[STORED DATA]

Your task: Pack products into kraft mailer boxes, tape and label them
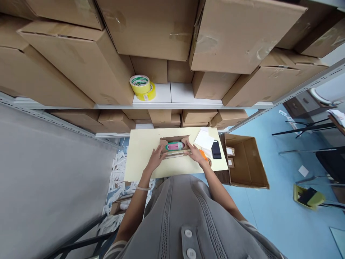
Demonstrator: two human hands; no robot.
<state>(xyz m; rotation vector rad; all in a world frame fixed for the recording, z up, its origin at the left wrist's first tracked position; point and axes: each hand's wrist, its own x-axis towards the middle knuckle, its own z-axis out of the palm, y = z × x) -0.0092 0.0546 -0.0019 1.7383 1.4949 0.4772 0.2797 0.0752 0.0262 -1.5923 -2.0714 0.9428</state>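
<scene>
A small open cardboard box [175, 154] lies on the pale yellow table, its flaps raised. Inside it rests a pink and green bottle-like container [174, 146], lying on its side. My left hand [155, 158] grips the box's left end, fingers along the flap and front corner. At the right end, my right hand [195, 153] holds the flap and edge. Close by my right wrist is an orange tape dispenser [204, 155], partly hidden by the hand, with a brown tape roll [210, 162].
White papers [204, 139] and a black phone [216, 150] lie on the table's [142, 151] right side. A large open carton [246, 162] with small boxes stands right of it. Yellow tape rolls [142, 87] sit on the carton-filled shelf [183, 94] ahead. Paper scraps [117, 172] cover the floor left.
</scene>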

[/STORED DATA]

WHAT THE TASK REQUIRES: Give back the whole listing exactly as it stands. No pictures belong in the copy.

WRITTEN REPLY:
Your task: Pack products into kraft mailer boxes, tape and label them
Demonstrator: two human hands; no robot.
<state>(xyz m; rotation vector rad; all in a world frame fixed for the recording, z up, its origin at the left wrist's first tracked position; point and axes: each hand's wrist, its own x-axis towards the middle knuckle, its own z-axis out of the palm, y = z × x) -0.0092 0.0546 -0.0019 1.7383 1.4949 0.4772 0.2797 0.0752 0.0262 -1.5923 -2.0714 0.9428</state>
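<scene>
A small open cardboard box [175, 154] lies on the pale yellow table, its flaps raised. Inside it rests a pink and green bottle-like container [174, 146], lying on its side. My left hand [155, 158] grips the box's left end, fingers along the flap and front corner. At the right end, my right hand [195, 153] holds the flap and edge. Close by my right wrist is an orange tape dispenser [204, 155], partly hidden by the hand, with a brown tape roll [210, 162].
White papers [204, 139] and a black phone [216, 150] lie on the table's [142, 151] right side. A large open carton [246, 162] with small boxes stands right of it. Yellow tape rolls [142, 87] sit on the carton-filled shelf [183, 94] ahead. Paper scraps [117, 172] cover the floor left.
</scene>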

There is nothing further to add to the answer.